Abstract
Using a constitutively active channel mutant, we solved the structure of full-length KcsA in the open conformation at 3.9 Å. The structure reveals that the activation gate expands about 20 Å, exerting a strain on the bulge helices in the C-terminal domain and generating side windows large enough to accommodate hydrated K+ ions. Functional and spectroscopic analysis of the gating transition provides direct insight into the allosteric coupling between the activation gate and the selectivity filter. We show that the movement of the inner gate helix is transmitted to the C-terminus as a straightforward expansion, leading to an upward movement and the insertion of the top third of the bulge helix into the membrane. We suggest that by limiting the extent to which the inner gate can open, the cytoplasmic domain also modulates the level of inactivation occurring at the selectivity filter.

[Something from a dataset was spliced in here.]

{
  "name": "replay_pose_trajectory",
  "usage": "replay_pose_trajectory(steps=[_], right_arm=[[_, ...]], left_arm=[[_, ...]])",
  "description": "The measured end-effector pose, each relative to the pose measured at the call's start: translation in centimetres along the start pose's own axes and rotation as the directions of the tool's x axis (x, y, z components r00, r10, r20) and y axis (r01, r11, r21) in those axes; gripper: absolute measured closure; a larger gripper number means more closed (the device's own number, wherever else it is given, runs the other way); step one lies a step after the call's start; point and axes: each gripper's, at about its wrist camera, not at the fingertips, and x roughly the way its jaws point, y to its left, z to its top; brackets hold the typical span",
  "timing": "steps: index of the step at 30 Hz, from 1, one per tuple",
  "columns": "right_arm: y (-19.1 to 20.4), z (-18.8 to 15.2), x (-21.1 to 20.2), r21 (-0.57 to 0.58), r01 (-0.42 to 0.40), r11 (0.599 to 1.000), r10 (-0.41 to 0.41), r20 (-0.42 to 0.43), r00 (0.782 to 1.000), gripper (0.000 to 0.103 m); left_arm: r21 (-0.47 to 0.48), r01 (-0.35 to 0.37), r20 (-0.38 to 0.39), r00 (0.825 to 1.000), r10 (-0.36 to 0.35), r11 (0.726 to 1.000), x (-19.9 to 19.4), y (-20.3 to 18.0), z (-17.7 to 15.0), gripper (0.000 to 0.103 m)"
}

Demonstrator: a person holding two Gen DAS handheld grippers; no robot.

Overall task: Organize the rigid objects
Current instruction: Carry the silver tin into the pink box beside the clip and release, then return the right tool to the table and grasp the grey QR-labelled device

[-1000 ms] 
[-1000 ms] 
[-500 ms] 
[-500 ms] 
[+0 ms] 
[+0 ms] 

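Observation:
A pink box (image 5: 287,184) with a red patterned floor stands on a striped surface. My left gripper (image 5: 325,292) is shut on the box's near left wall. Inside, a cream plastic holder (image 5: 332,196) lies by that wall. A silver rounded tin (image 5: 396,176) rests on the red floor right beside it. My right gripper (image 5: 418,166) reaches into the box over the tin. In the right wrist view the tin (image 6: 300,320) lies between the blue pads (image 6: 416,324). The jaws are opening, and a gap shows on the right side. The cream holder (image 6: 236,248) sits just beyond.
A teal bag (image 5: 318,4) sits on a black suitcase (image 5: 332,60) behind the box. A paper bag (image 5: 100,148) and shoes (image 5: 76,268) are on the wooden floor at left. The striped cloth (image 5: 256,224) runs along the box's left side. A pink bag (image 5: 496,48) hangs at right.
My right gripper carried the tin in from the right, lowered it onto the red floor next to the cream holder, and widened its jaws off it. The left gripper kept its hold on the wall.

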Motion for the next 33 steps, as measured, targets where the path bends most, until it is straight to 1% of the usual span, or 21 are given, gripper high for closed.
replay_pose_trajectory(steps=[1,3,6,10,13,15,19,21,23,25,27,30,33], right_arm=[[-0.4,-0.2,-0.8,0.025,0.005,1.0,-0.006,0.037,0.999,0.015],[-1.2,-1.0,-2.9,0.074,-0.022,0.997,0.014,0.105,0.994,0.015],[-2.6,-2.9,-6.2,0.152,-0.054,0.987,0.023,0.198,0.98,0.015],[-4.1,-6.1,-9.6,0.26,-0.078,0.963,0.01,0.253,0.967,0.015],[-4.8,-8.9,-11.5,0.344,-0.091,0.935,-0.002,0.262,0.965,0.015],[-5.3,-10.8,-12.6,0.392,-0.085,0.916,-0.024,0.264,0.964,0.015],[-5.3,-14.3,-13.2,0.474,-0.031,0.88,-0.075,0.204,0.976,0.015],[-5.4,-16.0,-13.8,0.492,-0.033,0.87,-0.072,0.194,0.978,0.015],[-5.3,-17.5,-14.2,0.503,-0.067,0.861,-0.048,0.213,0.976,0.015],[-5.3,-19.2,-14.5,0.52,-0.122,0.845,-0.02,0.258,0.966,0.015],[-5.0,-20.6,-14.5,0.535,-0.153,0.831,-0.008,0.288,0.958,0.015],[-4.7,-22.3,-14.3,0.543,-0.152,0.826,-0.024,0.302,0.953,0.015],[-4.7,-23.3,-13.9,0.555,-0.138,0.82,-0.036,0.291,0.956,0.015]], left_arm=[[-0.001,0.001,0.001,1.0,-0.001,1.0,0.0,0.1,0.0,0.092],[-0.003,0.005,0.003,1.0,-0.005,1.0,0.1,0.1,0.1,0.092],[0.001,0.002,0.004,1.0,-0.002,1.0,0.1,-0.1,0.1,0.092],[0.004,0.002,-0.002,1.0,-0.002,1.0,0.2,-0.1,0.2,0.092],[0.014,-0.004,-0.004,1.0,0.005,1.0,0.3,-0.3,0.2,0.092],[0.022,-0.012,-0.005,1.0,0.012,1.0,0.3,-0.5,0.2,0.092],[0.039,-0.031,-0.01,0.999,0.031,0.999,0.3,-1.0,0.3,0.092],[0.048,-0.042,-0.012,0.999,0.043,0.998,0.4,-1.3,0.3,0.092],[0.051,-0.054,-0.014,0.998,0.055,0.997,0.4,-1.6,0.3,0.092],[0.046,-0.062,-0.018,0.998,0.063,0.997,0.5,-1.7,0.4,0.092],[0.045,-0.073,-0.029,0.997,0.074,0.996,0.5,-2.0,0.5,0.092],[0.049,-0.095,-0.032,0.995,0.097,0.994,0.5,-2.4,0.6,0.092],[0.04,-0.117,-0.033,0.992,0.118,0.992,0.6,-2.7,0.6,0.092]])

Keywords: EPR spectroscopy, K+ channel, X-ray crystallography
Most ion channels have structured cytoplasmic domains that influence their functional behavior [in regards to both gating (1–3) and permeation (4)], contribute to their structural stability (5, 6) or allow them to directly interact with enzymes and other regulators (7). In the prokaryotic K+ channel KcsA, the 40-residue C-terminus forms a four-helix bundle that projects toward the cytoplasm (5). Removal of the C-terminus affects KcsA thermal stability, destabilizes the closed conformation (5, 6) and enhances entry into the C-type inactivated state (8). Using chaperone-assisted crystallography, we recently determined the crystal structure of full-length (FL) KcsA in its closed conformation (1). The FL KcsA structure revealed that the C-terminal domain forms a mixed twofold/fourfold symmetric, four-helix bundle that projects approximately 70 Å toward the cytoplasm and applies a steric bias on the gate, tightening the inner bundle gate and stabilizing the closed conformation (1).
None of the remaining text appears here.